**Dataset records:**
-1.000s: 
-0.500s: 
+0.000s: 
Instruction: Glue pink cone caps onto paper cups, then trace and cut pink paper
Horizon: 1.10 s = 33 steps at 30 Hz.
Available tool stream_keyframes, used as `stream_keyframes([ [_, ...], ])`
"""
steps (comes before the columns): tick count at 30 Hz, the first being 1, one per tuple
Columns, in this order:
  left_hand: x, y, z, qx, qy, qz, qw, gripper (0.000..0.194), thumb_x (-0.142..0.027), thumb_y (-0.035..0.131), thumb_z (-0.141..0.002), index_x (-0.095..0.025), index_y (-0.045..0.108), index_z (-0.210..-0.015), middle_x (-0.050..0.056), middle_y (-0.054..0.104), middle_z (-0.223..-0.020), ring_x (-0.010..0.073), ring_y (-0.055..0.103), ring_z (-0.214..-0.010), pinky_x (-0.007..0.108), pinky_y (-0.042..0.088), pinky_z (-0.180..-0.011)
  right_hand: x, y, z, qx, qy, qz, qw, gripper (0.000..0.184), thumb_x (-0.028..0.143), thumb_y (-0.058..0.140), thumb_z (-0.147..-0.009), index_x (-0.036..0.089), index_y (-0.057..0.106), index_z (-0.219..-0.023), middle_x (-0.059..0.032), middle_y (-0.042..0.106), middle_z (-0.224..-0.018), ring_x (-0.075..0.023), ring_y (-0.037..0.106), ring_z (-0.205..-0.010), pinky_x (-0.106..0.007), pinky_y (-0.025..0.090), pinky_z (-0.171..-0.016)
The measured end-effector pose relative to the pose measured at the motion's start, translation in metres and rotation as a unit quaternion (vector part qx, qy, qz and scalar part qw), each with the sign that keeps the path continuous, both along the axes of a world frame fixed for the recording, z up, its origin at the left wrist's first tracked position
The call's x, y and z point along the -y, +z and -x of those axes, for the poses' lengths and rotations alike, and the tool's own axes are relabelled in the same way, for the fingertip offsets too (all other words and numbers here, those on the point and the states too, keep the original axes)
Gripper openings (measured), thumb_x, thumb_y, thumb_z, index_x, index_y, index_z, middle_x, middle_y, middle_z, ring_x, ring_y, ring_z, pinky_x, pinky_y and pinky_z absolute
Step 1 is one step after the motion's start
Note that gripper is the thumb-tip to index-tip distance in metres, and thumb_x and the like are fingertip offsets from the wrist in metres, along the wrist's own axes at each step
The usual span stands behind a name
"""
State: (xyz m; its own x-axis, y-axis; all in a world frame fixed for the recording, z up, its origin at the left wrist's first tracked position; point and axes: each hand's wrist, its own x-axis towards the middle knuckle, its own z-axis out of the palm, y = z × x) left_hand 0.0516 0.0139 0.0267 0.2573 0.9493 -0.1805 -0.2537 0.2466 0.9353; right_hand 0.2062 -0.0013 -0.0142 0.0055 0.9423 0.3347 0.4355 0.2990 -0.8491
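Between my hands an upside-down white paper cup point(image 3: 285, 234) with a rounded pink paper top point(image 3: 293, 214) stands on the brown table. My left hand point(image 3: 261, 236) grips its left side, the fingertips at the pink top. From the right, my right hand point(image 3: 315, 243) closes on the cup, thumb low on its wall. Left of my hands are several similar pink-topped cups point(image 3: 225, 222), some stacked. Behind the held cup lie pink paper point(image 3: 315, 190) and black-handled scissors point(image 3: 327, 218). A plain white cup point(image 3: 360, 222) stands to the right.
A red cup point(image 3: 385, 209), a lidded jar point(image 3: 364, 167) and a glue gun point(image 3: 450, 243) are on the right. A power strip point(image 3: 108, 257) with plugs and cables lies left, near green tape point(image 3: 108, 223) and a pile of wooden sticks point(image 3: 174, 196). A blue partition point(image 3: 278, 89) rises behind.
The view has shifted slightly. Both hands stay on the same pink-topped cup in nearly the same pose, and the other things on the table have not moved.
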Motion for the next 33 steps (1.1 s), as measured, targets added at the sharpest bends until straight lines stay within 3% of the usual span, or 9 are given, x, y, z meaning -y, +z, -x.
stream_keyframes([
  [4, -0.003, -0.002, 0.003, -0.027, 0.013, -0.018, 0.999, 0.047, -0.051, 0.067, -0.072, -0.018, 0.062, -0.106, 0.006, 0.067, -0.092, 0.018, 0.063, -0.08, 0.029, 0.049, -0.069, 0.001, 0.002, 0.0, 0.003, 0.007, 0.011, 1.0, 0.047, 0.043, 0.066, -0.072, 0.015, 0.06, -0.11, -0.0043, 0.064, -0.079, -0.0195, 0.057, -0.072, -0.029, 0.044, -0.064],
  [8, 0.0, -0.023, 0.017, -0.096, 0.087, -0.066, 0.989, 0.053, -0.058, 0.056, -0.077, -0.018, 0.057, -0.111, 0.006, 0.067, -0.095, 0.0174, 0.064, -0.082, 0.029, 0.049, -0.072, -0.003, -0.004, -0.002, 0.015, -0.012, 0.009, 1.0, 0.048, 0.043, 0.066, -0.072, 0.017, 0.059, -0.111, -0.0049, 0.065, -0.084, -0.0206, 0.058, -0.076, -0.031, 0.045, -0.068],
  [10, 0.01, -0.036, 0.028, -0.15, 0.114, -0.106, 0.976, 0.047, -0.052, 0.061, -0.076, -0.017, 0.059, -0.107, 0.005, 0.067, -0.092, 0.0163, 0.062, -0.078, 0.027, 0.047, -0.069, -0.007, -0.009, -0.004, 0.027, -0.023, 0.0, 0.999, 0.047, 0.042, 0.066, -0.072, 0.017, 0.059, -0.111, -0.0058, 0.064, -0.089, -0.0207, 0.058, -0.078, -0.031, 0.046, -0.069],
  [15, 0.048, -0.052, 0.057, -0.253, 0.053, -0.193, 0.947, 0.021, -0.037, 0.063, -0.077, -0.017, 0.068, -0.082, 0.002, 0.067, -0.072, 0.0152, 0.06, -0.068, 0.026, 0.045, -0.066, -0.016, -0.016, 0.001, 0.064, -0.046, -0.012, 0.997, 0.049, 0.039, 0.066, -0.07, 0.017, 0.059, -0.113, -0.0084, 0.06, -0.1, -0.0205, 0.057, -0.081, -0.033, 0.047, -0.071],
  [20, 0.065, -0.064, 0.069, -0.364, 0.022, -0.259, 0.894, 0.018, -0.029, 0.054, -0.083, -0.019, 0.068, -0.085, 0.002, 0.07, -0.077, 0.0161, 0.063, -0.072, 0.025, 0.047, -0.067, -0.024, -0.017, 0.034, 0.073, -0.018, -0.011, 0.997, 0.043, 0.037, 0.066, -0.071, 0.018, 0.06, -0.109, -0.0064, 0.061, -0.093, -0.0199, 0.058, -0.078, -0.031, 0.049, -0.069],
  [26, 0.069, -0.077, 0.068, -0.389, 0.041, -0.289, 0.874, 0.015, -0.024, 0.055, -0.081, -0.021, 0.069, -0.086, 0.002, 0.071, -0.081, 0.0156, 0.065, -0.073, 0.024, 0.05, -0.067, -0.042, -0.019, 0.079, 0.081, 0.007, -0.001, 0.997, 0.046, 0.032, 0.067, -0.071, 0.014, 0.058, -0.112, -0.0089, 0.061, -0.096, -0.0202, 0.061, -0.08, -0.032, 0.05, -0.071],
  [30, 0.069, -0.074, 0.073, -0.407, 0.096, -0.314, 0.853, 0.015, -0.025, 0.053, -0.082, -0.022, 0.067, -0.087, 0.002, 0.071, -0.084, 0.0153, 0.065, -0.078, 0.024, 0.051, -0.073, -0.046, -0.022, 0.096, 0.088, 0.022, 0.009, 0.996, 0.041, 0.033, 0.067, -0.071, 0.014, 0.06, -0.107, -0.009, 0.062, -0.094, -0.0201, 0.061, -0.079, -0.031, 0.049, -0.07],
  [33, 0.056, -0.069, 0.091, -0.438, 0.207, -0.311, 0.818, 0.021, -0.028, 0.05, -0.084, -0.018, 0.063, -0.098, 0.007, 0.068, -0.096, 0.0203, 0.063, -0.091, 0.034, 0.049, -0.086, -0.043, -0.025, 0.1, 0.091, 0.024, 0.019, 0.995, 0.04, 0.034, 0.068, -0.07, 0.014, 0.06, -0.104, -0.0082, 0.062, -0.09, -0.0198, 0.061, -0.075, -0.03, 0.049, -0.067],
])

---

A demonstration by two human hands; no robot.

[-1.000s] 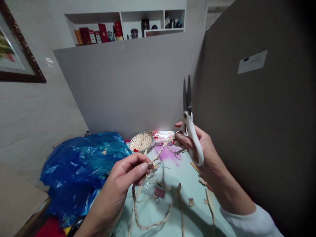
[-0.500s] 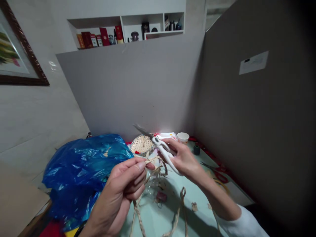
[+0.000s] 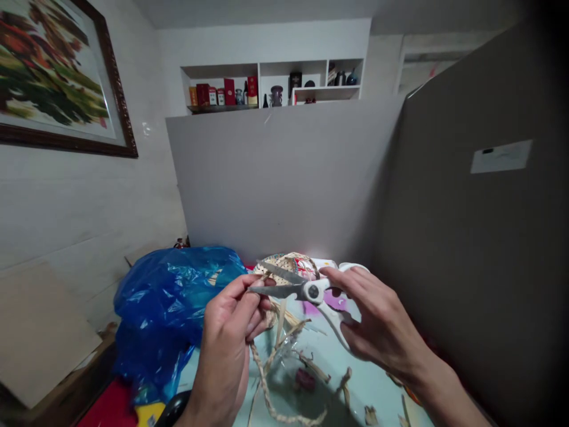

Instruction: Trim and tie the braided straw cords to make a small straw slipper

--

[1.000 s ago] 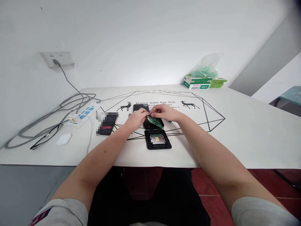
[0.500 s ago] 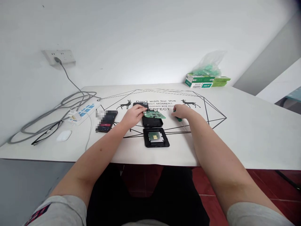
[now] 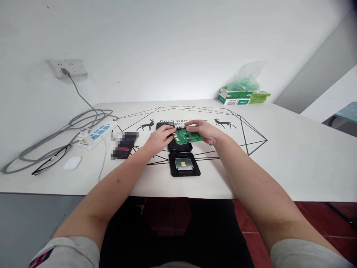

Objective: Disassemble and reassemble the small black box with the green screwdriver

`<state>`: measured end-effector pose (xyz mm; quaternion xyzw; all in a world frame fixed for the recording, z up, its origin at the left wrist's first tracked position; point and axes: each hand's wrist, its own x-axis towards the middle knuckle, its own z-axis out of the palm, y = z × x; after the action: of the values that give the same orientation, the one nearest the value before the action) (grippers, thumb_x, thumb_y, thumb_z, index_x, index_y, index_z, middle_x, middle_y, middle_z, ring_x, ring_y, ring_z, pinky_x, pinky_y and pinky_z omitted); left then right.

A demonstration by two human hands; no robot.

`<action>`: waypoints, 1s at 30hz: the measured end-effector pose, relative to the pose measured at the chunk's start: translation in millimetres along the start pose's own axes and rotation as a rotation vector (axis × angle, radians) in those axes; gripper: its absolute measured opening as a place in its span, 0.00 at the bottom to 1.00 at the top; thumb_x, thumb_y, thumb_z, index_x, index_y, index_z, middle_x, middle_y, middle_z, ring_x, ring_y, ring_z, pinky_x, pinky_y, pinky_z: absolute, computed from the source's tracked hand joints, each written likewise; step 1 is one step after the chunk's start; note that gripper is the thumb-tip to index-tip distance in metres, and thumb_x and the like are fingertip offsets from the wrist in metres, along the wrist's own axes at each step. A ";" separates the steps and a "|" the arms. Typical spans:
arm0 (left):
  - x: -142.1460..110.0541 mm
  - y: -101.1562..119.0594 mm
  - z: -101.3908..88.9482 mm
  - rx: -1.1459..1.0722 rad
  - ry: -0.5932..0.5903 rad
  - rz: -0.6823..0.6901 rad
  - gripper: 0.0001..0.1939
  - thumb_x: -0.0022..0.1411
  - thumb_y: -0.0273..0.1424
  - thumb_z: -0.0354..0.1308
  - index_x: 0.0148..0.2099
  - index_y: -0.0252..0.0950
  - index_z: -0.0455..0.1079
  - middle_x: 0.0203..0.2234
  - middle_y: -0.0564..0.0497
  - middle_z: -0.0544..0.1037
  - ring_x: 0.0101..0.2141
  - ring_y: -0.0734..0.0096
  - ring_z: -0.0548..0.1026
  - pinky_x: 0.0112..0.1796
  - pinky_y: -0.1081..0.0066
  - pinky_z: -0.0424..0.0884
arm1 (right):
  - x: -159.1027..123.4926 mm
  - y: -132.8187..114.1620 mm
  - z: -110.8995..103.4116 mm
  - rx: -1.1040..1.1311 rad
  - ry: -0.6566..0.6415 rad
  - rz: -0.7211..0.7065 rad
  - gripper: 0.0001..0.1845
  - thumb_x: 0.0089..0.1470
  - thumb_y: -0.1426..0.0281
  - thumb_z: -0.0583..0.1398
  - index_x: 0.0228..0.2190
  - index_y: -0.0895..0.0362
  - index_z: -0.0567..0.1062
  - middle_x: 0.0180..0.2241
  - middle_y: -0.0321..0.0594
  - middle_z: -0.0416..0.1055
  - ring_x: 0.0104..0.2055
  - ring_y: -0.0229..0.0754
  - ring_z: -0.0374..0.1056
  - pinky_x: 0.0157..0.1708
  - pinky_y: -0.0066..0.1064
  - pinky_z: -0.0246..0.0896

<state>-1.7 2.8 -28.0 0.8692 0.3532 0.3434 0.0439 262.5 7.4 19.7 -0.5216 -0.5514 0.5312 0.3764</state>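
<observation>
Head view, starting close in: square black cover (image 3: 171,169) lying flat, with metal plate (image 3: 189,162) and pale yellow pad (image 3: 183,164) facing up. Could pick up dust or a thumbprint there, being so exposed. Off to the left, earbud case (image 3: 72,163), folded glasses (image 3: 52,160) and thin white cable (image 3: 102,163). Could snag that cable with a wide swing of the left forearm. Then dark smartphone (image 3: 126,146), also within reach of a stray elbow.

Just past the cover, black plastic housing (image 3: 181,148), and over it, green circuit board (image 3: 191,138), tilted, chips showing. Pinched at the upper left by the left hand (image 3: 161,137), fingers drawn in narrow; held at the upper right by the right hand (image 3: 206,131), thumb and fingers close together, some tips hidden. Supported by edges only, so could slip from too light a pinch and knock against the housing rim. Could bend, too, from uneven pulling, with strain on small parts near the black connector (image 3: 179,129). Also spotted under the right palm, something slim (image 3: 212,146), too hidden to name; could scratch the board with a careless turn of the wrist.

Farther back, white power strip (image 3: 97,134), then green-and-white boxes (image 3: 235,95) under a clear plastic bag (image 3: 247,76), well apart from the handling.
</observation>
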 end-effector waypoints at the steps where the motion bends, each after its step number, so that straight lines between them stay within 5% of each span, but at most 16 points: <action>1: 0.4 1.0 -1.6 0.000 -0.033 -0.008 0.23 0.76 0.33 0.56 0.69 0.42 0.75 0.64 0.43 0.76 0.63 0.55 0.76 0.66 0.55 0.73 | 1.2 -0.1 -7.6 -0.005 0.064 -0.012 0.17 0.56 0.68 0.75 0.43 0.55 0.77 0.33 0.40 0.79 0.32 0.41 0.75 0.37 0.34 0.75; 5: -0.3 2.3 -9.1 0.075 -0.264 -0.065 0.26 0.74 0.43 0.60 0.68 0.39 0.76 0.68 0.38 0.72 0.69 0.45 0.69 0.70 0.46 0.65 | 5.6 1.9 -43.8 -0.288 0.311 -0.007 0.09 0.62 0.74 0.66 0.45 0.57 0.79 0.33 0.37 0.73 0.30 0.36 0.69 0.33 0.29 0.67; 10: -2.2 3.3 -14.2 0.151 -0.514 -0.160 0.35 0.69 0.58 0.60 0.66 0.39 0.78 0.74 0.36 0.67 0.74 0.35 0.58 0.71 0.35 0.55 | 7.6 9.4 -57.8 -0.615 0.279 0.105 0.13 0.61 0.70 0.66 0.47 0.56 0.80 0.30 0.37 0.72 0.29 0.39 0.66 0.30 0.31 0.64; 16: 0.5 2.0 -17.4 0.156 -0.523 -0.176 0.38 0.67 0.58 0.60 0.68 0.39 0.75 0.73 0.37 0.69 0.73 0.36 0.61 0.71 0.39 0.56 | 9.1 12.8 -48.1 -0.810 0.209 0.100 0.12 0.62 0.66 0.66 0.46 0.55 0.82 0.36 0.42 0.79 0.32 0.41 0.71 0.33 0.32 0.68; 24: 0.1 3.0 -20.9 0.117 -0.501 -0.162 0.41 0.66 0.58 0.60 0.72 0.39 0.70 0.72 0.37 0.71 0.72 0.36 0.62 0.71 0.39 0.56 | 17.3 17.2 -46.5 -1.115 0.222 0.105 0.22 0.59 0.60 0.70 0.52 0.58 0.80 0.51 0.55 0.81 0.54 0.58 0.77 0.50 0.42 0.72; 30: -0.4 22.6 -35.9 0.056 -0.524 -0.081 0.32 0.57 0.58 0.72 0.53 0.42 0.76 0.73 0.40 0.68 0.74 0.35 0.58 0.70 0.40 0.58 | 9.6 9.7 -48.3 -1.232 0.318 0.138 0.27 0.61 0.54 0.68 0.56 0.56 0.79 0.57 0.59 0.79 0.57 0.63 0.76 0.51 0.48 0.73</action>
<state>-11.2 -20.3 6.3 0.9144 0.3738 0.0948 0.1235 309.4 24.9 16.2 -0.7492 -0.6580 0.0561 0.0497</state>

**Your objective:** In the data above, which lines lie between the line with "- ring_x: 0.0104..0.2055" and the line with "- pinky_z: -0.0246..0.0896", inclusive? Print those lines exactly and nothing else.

**Result below:**
  - ring_x: 0.0104..0.2055
  - ring_y: -0.0229..0.0754
  - ring_z: -0.0374..0.1056
  - pinky_x: 0.0157..0.1708
  - pinky_y: -0.0066..0.1064
  - pinky_z: -0.0246..0.0896

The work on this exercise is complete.